NeuroBrix is open source under the Apache 2.0 license. Contributions are welcome.

See **[CONTRIBUTING.md](https://github.com/NeuroBrix/neurobrix/blob/main/CONTRIBUTING.md)** for guidelines.

---

## Model Licenses & Responsible Use

**NeuroBrix is an inference engine — it does not create, train, or own any AI model.**

All models listed in this repository are the intellectual property of their respective authors. NeuroBrix converts published model weights into the `.nbx` container format for efficient execution. The original model licenses remain in full effect.
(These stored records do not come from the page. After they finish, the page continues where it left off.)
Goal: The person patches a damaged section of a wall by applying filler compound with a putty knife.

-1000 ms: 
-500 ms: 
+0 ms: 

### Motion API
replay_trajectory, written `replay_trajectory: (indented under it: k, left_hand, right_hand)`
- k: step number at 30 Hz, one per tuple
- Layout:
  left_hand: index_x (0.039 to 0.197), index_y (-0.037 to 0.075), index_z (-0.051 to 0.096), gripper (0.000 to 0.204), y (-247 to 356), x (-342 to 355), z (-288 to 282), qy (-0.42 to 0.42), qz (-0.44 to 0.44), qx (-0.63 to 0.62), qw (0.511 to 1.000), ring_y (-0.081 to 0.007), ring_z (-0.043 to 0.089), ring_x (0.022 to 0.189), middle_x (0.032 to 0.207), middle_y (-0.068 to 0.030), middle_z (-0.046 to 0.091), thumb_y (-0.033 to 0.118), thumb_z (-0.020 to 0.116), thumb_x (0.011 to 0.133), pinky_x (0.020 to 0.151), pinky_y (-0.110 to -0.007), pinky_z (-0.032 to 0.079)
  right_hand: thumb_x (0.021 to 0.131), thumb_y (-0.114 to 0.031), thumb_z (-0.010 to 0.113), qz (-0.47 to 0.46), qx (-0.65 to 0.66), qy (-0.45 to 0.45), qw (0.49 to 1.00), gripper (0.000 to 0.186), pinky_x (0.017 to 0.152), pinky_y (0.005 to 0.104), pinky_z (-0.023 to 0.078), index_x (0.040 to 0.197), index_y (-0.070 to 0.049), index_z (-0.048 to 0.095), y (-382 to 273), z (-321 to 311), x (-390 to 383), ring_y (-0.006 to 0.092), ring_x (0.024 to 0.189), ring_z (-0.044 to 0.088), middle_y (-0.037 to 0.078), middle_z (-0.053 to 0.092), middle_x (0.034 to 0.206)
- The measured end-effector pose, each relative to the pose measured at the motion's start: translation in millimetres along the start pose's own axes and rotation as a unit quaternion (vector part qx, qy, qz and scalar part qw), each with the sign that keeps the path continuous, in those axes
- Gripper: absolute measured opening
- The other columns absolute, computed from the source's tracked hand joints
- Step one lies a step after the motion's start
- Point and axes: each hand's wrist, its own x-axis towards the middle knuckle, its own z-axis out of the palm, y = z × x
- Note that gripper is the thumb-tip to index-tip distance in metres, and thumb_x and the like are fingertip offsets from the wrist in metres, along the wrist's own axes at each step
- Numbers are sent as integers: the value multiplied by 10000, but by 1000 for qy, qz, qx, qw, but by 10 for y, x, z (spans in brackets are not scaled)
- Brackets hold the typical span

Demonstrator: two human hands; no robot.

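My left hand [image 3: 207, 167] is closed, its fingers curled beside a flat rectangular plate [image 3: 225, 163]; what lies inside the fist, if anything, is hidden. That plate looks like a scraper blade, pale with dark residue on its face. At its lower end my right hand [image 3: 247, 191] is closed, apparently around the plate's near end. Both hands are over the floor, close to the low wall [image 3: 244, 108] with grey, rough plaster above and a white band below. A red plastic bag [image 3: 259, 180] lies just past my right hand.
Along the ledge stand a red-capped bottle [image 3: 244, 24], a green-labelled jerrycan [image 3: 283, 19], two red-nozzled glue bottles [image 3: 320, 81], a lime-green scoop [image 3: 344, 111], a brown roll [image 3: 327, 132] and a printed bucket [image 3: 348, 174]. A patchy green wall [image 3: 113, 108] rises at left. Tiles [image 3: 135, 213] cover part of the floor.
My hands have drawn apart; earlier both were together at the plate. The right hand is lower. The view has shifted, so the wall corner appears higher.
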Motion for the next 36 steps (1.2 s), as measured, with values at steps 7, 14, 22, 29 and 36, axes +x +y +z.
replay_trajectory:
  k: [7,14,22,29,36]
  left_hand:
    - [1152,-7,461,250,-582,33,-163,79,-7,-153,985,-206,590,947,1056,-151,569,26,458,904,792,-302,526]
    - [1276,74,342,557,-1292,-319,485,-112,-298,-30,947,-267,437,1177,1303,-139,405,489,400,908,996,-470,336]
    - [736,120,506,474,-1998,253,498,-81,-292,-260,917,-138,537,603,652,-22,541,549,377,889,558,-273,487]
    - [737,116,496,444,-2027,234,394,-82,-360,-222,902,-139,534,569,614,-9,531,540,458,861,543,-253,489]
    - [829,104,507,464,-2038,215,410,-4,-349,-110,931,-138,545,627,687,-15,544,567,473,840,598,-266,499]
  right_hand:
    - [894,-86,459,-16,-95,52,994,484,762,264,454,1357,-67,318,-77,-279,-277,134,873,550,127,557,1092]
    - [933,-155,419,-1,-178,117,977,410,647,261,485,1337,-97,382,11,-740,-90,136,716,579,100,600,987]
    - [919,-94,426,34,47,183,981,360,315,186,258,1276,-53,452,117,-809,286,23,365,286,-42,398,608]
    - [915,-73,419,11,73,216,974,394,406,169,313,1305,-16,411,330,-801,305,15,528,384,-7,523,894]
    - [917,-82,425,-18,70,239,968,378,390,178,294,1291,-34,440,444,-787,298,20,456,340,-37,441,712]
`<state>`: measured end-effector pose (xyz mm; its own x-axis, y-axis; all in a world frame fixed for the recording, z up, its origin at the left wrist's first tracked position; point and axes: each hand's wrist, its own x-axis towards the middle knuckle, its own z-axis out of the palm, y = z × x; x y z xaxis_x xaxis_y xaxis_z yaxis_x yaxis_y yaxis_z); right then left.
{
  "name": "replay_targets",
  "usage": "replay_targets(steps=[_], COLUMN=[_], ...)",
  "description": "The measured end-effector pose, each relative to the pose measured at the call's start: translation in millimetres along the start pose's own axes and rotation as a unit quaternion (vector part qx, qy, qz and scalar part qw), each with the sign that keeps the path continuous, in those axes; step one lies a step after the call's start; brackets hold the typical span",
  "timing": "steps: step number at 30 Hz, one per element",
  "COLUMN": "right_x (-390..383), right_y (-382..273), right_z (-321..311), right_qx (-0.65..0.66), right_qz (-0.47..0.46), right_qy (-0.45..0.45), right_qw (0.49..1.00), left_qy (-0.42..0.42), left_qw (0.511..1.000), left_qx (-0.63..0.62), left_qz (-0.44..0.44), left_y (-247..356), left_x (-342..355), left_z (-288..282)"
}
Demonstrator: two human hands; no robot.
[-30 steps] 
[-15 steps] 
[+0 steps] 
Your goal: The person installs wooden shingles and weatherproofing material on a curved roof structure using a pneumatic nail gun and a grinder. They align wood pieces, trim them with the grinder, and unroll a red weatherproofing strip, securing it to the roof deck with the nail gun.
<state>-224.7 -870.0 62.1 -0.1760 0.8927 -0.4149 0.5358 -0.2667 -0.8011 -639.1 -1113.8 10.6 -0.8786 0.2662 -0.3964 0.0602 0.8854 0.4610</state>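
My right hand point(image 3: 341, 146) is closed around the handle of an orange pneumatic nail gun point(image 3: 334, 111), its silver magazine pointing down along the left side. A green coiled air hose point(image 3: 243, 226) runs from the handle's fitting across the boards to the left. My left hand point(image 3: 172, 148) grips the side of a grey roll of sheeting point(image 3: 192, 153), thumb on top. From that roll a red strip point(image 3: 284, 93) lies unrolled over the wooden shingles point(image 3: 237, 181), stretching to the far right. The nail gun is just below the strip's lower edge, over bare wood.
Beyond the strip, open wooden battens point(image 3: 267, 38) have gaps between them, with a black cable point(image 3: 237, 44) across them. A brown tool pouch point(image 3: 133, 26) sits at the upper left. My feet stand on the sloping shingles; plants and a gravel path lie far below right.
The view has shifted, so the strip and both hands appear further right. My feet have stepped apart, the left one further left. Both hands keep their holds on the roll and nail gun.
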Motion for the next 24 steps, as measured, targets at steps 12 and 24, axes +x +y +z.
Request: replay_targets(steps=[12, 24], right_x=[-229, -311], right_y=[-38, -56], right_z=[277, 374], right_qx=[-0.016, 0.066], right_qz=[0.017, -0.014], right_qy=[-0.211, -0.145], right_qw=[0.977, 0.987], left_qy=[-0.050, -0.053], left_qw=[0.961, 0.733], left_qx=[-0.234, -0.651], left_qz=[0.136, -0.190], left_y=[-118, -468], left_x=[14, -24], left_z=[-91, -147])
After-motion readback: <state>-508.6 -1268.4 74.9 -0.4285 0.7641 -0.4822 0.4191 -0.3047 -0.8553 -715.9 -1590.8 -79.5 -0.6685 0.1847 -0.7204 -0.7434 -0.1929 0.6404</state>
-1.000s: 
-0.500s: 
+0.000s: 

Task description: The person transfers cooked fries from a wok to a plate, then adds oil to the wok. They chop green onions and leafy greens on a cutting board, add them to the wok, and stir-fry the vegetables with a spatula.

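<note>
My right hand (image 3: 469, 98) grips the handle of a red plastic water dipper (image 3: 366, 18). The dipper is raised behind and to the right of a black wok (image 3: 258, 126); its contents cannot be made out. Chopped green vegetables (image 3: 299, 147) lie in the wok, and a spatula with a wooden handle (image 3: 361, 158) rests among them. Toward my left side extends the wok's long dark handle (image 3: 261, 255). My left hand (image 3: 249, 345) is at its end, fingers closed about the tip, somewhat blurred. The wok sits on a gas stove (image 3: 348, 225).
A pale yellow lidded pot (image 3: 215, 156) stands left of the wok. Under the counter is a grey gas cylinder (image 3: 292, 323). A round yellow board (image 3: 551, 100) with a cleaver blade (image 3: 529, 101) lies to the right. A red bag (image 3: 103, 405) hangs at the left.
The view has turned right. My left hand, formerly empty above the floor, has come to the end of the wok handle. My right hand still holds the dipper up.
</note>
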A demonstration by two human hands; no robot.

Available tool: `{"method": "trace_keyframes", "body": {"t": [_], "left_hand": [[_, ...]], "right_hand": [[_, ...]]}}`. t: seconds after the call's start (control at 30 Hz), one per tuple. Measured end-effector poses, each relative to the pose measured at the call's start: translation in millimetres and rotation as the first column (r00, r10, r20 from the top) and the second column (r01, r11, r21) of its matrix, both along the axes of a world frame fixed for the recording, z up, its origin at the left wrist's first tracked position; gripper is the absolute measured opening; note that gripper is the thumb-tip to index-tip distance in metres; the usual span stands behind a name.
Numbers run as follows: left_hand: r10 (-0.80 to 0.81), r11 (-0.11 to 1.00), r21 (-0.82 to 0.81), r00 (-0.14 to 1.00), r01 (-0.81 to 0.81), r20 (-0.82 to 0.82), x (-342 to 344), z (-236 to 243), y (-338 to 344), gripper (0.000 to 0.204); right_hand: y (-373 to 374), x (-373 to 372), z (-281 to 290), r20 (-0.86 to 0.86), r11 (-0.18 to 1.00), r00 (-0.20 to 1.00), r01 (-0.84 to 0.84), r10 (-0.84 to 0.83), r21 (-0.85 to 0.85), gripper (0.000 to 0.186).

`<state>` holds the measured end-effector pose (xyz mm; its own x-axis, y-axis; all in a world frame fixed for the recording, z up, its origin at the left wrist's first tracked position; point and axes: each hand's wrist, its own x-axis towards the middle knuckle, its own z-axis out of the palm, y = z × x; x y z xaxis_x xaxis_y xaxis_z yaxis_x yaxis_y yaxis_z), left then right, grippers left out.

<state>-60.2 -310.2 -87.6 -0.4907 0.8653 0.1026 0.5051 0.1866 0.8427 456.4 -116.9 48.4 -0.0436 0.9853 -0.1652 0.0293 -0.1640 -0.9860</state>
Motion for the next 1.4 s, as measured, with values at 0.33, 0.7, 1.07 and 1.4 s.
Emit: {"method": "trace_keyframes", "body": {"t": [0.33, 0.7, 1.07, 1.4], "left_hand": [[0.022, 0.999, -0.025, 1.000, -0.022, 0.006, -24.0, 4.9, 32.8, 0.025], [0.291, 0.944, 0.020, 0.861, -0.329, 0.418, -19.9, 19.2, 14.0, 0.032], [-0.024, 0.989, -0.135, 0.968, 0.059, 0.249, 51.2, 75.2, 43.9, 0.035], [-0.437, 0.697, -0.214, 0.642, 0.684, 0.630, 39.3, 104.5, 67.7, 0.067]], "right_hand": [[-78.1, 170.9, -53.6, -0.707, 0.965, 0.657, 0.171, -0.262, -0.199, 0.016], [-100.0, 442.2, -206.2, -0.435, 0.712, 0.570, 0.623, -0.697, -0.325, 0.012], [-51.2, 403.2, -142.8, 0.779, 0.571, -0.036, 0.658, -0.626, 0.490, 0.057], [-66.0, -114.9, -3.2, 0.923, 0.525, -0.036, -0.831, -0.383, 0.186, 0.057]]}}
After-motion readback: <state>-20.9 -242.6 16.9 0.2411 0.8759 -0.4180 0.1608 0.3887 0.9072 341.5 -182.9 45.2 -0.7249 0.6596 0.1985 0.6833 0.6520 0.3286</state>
**User responsibilities:**

- **Review the license** of each model before downloading or using it
- **Non-commercial models** (e.g., CC-BY-NC-SA-4.0) may not be used for commercial purposes
- **Gated models** on Hugging Face require explicit license acceptance before access
- **Redistribution** of model weights is governed by each model's license, not by NeuroBrix's license
- **You are solely responsible** for ensuring your use complies with the applicable model license

**NeuroBrix Hub (neurobrix.es):**

The NeuroBrix Hub hosts pre-built `.nbx` packages for convenience. These packages contain model weights in their original precision, repackaged in the NBX container format. All models on the hub are sourced from publicly available releases with permissive or open licenses. If you are a model author and believe your work is hosted in violation of your license terms, please contact us at legal@neurobrix.es for immediate removal.

---

## License

**NeuroBrix Engine** — Apache License 2.0

Copyright 2025-2026 Hocine Benkelaya

NeuroBrix is developed by [**WizWorks OÜ**](https://wizworks.io), a property of [**Neural Networks Holding LTD**](https://neuralnetworkholding.com).

The Apache 2.0 license covers the NeuroBrix engine, CLI, runtime, and NBX format tooling. **It does not cover the model weights** executed by the engine — those are governed by their respective licenses as listed in the [Supported Models](#supported-models) section.

See [LICENSE](LICENSE) for the full text.